Collection entries
.....

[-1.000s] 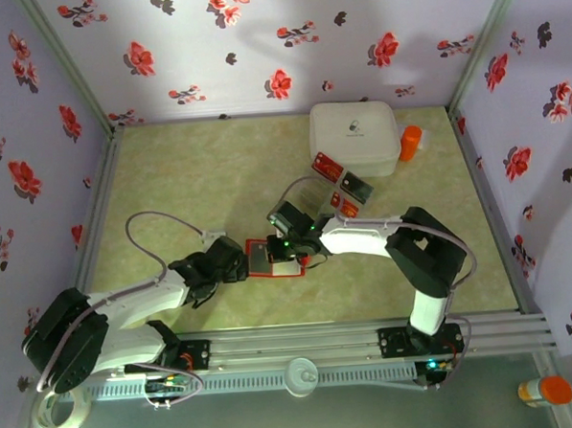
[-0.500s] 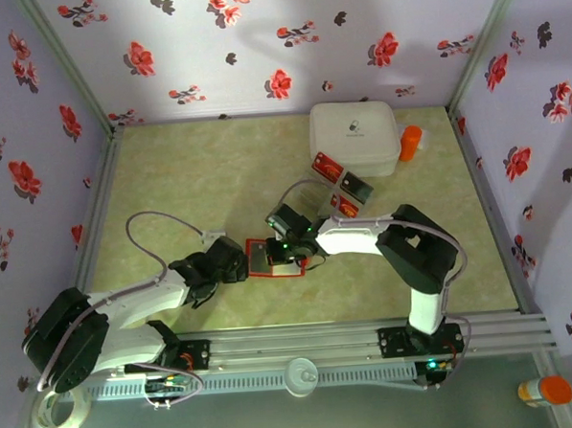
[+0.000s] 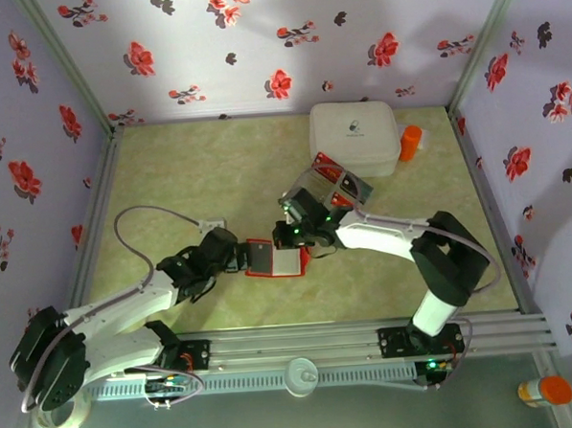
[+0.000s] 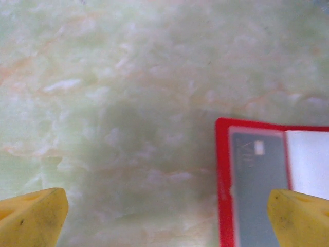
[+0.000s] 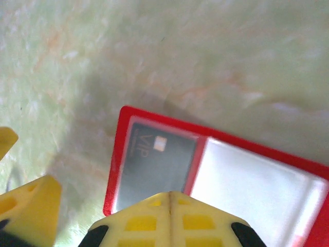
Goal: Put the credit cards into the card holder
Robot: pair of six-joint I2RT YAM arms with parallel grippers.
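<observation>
- One card holder (image 3: 274,260) lies open on the counter (image 3: 188,181), near the middle.
- One grey card (image 5: 157,162) sits in its left pocket, marked "VIP".
- Far right of it, one red card (image 3: 325,165) and one dark card (image 3: 356,185) lie by one white box (image 3: 354,134).
- The left end effector (image 4: 164,221) is spread wide at the holder's left edge, empty.
- The right end effector (image 5: 169,206) is pressed together over the holder, pinching nothing.
</observation>
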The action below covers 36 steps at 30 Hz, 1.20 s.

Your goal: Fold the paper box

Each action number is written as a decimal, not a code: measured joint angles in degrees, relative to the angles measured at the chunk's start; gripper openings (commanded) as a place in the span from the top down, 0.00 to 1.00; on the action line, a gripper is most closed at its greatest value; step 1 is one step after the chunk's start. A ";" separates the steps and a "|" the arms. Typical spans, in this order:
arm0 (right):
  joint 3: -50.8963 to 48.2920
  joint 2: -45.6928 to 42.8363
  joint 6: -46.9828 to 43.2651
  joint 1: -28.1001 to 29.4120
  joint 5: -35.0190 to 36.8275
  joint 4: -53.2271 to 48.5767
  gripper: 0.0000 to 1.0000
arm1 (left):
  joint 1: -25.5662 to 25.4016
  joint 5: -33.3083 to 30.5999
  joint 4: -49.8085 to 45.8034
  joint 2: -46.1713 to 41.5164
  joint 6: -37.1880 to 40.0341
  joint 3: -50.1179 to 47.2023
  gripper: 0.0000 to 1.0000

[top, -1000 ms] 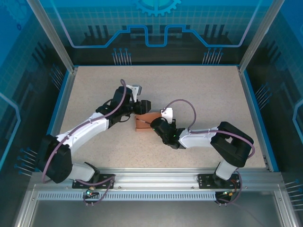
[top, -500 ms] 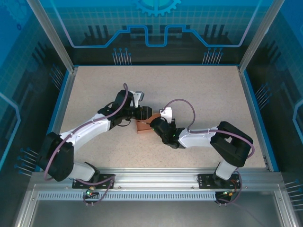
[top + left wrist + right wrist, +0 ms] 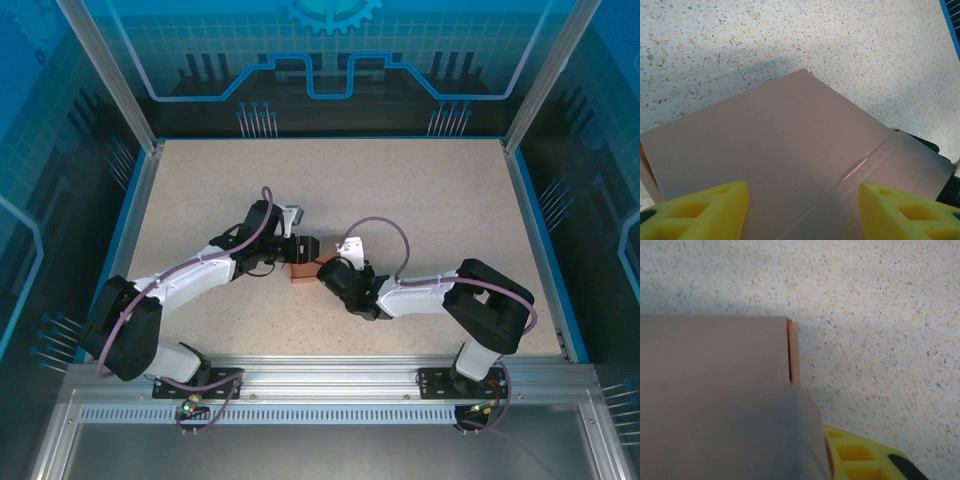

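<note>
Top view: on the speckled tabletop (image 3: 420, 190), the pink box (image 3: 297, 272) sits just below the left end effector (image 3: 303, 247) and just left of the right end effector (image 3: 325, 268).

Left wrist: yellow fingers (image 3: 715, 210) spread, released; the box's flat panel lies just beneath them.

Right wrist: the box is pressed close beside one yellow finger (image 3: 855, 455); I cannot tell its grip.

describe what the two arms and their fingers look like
Both the left arm and right arm have white link shells between bulky black joints. A purple cable runs along each. The fingers are bright yellow blocks with hollow cut-outs.
</note>
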 measured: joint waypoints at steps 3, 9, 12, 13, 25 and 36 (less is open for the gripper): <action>-0.76 -1.81 -0.11 1.05 -0.13 -2.75 0.69 | 0.00 0.00 0.37 0.15 -0.22 -0.17 0.39; -1.60 -8.92 -1.68 2.38 -2.01 -7.39 0.62 | 0.00 0.02 1.66 1.18 -0.39 -0.39 0.39; -1.97 -13.27 -3.23 2.43 -3.65 -8.90 0.59 | -0.02 0.00 2.16 1.27 -0.44 -0.85 0.39; -2.29 -14.91 -3.82 2.43 -4.17 -9.20 0.57 | -0.02 0.00 2.34 1.27 -0.50 -1.03 0.39; -1.97 -22.84 -10.21 -5.35 -17.00 -10.82 0.48 | -0.11 0.00 4.79 1.57 -1.88 -2.84 0.39; 6.93 -9.16 -11.78 -18.01 -36.15 -11.15 0.47 | -0.33 -0.02 5.25 1.75 -1.90 -3.21 0.38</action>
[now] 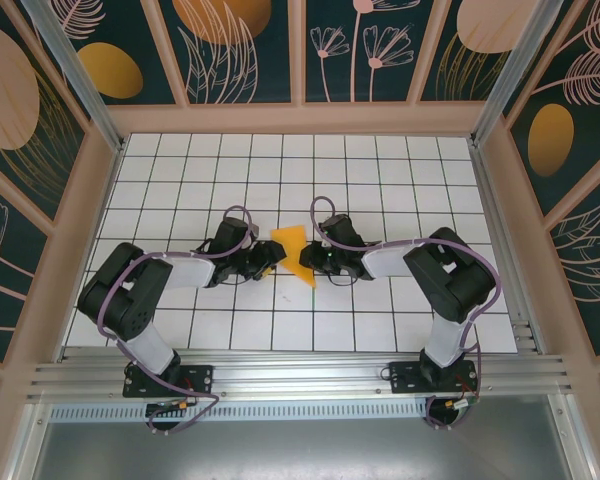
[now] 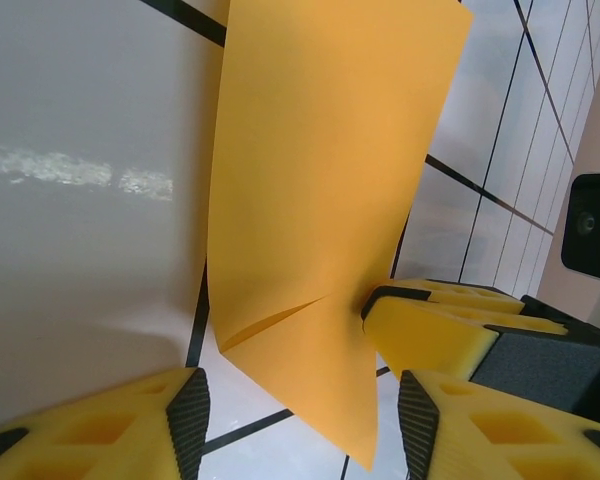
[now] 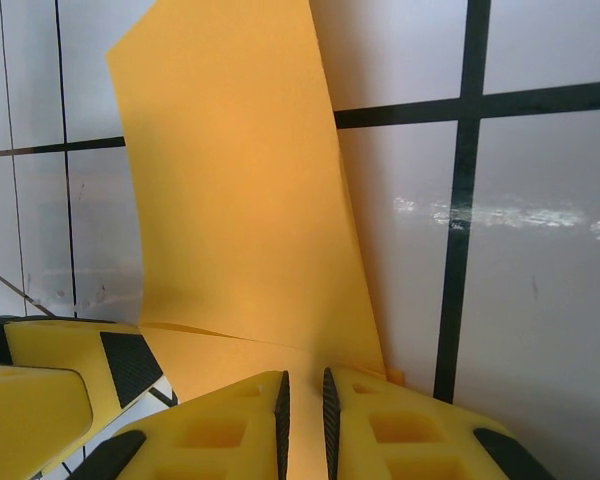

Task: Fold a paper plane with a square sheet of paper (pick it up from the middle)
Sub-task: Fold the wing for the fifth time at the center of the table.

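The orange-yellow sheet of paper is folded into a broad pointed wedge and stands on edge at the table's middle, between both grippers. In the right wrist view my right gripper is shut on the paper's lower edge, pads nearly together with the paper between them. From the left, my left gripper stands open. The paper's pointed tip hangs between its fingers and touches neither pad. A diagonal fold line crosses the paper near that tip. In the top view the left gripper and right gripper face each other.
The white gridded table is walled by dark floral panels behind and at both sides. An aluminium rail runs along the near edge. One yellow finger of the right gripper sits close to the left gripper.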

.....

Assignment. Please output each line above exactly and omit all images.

Worked solution.
[-1.000s] 
[-0.500s] 
[+0.000s] 
[+0.000s] 
[+0.000s] 
Goal: Put the credit cards into the card holder
Robot: pair of six-joint I2RT YAM arms with parallel grippers.
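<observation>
- One card holder (image 3: 274,260) lies open on the counter (image 3: 188,181), near the middle.
- One grey card (image 5: 157,162) sits in its left pocket, marked "VIP".
- Far right of it, one red card (image 3: 325,165) and one dark card (image 3: 356,185) lie by one white box (image 3: 354,134).
- The left end effector (image 4: 164,221) is spread wide at the holder's left edge, empty.
- The right end effector (image 5: 169,206) is pressed together over the holder, pinching nothing.
</observation>
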The action below covers 36 steps at 30 Hz, 1.20 s.

Your goal: Fold the paper box

Each action number is written as a decimal, not a code: measured joint angles in degrees, relative to the angles measured at the chunk's start; gripper openings (commanded) as a place in the span from the top down, 0.00 to 1.00; on the action line, a gripper is most closed at its greatest value; step 1 is one step after the chunk's start. A ";" separates the steps and a "|" the arms. Typical spans, in this order:
arm0 (right):
  joint 3: -50.8963 to 48.2920
  joint 2: -45.6928 to 42.8363
  joint 6: -46.9828 to 43.2651
  joint 1: -28.1001 to 29.4120
  joint 5: -35.0190 to 36.8275
  joint 4: -53.2271 to 48.5767
  gripper: 0.0000 to 1.0000
arm1 (left):
  joint 1: -25.5662 to 25.4016
  joint 5: -33.3083 to 30.5999
  joint 4: -49.8085 to 45.8034
  joint 2: -46.1713 to 41.5164
  joint 6: -37.1880 to 40.0341
  joint 3: -50.1179 to 47.2023
  gripper: 0.0000 to 1.0000

[top, -1000 ms] 
[top, -500 ms] 
[top + left wrist + right wrist, +0 ms] 

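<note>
Top view: on the speckled tabletop (image 3: 420, 190), the pink box (image 3: 297, 272) sits just below the left end effector (image 3: 303, 247) and just left of the right end effector (image 3: 325, 268).

Left wrist: yellow fingers (image 3: 715, 210) spread, released; the box's flat panel lies just beneath them.

Right wrist: the box is pressed close beside one yellow finger (image 3: 855, 455); I cannot tell its grip.

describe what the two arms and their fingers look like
Both the left arm and right arm have white link shells between bulky black joints. A purple cable runs along each. The fingers are bright yellow blocks with hollow cut-outs.
</note>
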 measured: joint waypoints at steps 3, 9, 12, 13, 25 and 36 (less is open for the gripper): <action>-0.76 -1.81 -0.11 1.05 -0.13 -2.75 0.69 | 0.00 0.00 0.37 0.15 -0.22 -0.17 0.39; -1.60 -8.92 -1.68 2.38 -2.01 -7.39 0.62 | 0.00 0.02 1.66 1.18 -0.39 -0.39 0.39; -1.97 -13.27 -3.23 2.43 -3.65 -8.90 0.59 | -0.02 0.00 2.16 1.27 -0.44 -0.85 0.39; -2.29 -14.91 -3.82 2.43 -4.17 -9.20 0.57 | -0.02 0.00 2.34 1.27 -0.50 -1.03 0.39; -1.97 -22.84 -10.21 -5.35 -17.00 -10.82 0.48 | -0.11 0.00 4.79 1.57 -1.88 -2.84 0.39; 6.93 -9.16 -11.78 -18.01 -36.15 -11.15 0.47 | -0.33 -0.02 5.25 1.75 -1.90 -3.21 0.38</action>
[now] 
[now] 
[now] 

Task: Fold a paper plane with a square sheet of paper (pick it up from the middle)
Sub-task: Fold the wing for the fifth time at the center of the table.

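The orange-yellow sheet of paper is folded into a broad pointed wedge and stands on edge at the table's middle, between both grippers. In the right wrist view my right gripper is shut on the paper's lower edge, pads nearly together with the paper between them. From the left, my left gripper stands open. The paper's pointed tip hangs between its fingers and touches neither pad. A diagonal fold line crosses the paper near that tip. In the top view the left gripper and right gripper face each other.
The white gridded table is walled by dark floral panels behind and at both sides. An aluminium rail runs along the near edge. One yellow finger of the right gripper sits close to the left gripper.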

Nothing remains to be done for this exercise.